Convergence of series of functions

Question

$$\sum_{n=0}^{\infty} \left(\dfrac{x^{2n+1}}{2n+1}-\dfrac{x^{n+1}}{2n+2}\right) x\in[0;1]$$ Could I find the convergence of this series of functions using derivatives?

Answer 1

For $x\in(0,1)$,

$$F(x)=\sum_{n=0}^{+\infty} \frac{x^{2n+1}}{2n+1}-G(\sqrt{x})$$ with $$G(x)=\sum_{n=0}^{+\infty}\frac{x^{2n+2}}{2n+2}$$

$$G'(x)=\frac{x}{1-x^2}$$

$$\implies G(x)=-\frac{1}{2}\ln(1-x^2)$$

$$F(x)=\frac{1}{2}\ln(\frac{1+x}{1-x})+\frac{1}{2}\ln(1-x).$$

$$=\frac{1}{2}\ln(1+x).$$

$F(0)=0$

Answer 2

For any $x\in(-1,1)$ we have: $$ \sum_{n\geq 0}\frac{x^{2n+1}}{2n+1} = \text{arctanh}(x) = \frac{1}{2}\log\frac{1+x}{1-x},\qquad \sum_{n\geq 0}\frac{x^{n+1}}{2n+2} = -\frac{1}{2}\log(1-x) $$ by well-known Taylor series. It follows that, for any $x\in(-1,1)$, $$ \sum_{n\geq 0}\left(\frac{x^{2n+1}}{2n+1}-\frac{x^{n+1}}{2n+2}\right) = \log\sqrt{1+x}. $$ Equality does not hold for $x=1$: $$ \sum_{n\geq 0}\left(\frac{1}{2n+1}-\frac{1}{2n+2}\right) = \sum_{n\geq 0}\frac{1}{(2n+1)(2n+2)}=\int_{0}^{1}\frac{dx}{1+x}=\log(2). $$

Answer 3

As you know, the geometric series $\sum_{n=0}^{\infty} x^n$ converges for $x \in [0,1).$ Thus each of the series $\sum_{n=0}^{\infty}x^{2n+1}/(2n+1),$ $\sum_{n=0}^{\infty}x^{n+1}/(2n+2)$ converges for $x \in [0,1)$ by the comparison test.

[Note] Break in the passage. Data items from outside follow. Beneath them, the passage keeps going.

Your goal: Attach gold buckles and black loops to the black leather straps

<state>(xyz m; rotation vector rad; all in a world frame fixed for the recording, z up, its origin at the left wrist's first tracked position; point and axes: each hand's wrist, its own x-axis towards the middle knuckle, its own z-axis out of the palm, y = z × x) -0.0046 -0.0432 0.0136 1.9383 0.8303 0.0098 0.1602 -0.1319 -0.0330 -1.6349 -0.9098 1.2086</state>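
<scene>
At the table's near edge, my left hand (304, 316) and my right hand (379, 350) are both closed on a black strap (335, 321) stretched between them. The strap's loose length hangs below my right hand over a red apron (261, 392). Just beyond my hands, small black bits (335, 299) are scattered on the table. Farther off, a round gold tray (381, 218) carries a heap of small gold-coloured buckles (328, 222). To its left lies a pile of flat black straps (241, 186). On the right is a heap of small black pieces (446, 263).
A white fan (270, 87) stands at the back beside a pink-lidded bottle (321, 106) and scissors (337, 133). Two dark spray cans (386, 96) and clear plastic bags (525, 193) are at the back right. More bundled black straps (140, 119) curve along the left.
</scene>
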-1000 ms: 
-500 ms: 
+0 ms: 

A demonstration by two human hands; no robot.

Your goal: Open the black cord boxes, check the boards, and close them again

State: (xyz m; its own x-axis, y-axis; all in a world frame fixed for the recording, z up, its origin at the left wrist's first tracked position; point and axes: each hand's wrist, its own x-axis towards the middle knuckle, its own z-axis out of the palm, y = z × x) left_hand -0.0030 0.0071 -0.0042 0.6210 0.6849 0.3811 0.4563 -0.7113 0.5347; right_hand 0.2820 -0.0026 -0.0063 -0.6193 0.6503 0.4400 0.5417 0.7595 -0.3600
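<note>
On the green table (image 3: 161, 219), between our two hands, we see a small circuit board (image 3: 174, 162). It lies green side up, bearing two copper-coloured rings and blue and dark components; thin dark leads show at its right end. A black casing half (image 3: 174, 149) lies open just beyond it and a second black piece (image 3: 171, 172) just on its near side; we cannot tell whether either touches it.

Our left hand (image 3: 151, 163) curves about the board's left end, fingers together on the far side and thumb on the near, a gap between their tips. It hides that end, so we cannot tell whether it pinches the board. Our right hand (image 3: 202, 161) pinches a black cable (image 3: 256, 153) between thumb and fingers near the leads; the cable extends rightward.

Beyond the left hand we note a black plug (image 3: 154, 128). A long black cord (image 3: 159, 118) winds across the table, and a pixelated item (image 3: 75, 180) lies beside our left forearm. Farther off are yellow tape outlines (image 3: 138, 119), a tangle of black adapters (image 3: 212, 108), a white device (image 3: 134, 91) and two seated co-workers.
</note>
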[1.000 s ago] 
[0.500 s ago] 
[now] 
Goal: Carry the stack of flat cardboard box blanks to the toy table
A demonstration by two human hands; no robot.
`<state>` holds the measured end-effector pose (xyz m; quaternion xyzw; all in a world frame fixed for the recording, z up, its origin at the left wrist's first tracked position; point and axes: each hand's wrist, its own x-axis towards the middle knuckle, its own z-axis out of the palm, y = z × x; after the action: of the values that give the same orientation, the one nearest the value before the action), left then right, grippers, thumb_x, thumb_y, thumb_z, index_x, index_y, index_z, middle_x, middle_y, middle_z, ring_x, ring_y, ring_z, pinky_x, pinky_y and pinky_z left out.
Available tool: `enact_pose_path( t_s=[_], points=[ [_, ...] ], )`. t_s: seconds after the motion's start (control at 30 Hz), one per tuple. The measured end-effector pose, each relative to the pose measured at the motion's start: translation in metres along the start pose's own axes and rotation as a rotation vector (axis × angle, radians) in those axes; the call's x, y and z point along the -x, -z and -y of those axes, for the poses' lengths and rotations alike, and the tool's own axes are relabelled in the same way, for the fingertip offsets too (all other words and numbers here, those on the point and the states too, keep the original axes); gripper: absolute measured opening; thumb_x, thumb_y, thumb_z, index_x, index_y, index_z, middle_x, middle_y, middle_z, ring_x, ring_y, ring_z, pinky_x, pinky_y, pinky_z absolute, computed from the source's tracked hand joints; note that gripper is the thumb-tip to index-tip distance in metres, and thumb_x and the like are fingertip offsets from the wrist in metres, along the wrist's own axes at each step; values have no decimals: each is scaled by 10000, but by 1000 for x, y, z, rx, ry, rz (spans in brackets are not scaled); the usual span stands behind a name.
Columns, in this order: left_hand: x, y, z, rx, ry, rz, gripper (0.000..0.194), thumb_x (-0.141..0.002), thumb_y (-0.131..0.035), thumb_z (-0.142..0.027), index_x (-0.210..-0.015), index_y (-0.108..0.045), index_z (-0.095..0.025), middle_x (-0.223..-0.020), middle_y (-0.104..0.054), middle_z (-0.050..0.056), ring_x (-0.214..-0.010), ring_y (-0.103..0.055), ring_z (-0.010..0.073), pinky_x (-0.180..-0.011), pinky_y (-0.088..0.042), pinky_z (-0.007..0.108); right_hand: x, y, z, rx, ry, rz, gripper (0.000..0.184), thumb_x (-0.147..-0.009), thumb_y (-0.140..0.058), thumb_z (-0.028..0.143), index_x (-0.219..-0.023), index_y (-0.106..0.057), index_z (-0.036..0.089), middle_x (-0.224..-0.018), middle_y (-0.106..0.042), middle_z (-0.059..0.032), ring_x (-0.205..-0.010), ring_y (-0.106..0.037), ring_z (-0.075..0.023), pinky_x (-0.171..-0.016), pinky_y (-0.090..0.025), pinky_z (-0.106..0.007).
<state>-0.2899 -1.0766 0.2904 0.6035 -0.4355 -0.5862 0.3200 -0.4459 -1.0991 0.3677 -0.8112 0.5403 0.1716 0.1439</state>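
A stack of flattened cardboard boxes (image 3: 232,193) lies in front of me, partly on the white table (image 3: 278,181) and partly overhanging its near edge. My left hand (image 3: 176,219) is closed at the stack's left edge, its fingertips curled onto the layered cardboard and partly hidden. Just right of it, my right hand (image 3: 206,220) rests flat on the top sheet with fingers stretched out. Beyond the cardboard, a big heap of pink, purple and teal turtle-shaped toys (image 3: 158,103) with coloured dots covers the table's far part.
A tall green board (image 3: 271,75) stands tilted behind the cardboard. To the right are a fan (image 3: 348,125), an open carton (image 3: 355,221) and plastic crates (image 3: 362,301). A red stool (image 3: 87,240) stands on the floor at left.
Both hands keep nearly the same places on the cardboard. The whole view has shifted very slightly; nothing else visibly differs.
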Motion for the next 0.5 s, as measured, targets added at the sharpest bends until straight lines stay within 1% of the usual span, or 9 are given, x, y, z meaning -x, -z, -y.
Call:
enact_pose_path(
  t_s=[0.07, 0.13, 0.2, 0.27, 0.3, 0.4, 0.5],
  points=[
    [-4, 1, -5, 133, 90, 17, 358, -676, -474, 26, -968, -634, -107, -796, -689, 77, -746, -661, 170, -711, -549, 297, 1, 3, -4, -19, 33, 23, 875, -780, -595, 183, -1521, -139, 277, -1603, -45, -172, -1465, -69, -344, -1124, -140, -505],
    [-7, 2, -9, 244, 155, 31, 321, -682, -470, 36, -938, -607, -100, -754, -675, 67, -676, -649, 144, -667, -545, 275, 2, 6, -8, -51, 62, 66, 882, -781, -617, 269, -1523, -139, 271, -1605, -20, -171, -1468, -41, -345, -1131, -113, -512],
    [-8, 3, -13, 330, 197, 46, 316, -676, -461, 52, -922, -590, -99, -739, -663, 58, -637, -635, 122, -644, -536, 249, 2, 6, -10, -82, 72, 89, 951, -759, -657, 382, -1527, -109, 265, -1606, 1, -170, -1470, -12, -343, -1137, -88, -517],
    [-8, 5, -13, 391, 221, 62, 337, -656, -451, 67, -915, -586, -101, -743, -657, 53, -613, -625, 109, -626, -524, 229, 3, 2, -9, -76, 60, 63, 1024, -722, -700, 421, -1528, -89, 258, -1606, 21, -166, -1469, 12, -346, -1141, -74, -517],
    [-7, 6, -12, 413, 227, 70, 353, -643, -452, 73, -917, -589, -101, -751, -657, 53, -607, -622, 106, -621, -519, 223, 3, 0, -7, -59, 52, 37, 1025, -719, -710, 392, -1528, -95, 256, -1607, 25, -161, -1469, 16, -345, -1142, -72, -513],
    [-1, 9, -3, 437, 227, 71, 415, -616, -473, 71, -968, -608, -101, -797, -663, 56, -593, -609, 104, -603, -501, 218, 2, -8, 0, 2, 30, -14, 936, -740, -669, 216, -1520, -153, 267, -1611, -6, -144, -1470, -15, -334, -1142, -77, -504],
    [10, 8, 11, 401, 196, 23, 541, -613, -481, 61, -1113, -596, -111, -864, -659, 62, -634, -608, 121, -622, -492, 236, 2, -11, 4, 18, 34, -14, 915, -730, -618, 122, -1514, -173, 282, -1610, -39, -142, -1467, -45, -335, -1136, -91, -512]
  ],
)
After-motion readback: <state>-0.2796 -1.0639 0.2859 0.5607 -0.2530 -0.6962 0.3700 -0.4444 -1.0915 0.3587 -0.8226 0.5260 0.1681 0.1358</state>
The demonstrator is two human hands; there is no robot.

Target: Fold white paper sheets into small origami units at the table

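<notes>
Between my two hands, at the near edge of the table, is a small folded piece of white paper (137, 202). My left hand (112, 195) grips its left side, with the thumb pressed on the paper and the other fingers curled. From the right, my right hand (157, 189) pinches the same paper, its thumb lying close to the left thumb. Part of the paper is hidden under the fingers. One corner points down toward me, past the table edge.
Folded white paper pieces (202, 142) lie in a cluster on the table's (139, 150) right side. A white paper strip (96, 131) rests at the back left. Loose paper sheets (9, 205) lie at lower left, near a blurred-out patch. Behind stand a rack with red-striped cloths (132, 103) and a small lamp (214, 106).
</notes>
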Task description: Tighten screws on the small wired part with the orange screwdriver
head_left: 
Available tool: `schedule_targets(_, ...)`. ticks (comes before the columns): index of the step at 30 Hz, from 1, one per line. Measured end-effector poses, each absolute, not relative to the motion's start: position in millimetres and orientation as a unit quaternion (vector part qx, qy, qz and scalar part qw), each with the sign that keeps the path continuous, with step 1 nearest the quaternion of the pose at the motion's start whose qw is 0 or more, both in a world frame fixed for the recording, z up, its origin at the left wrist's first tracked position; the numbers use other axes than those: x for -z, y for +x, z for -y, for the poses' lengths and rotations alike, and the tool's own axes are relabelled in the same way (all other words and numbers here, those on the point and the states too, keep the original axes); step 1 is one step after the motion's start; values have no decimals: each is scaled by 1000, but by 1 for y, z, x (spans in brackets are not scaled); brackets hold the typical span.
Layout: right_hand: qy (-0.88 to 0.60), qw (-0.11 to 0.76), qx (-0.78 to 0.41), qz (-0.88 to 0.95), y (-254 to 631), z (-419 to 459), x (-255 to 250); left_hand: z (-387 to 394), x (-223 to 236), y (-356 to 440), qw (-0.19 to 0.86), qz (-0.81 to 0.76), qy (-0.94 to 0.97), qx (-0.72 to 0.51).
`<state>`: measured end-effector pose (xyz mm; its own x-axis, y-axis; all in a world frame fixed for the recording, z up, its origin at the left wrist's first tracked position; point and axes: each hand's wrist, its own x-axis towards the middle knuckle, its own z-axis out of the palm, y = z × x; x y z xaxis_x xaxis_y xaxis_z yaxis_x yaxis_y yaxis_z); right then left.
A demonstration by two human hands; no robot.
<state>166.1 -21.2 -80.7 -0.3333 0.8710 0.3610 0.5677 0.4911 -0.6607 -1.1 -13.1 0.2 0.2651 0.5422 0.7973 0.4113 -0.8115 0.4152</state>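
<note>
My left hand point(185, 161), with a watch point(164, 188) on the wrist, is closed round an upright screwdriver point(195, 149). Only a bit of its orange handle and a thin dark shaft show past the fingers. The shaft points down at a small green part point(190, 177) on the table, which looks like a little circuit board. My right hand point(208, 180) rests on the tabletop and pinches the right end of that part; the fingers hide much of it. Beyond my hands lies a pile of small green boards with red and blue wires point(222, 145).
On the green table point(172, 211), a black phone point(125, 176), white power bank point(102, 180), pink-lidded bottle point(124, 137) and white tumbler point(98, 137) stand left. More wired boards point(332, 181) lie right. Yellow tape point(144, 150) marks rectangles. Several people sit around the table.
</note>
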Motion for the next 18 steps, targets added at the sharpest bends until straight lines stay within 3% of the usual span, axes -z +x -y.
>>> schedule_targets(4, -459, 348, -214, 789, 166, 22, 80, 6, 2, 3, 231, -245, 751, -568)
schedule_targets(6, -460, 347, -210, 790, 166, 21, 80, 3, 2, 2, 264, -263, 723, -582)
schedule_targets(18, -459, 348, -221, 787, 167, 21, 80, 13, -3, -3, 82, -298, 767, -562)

Hence so does your series for these $x.$

For $x = 1,$ your series is

$$\sum_{n=0}^{\infty}\left ( \frac{1}{2n+1} - \frac{1}{2n+2}\right ) = \sum_{n=0}^{\infty} \frac{1}{(2n+1)(2n+2)}.$$

The series on the right can be compared to $\sum_{n=1}^{\infty}1/n^2$ to show convergence.

Conclusion: Your series converges for all $x\in [0,1].$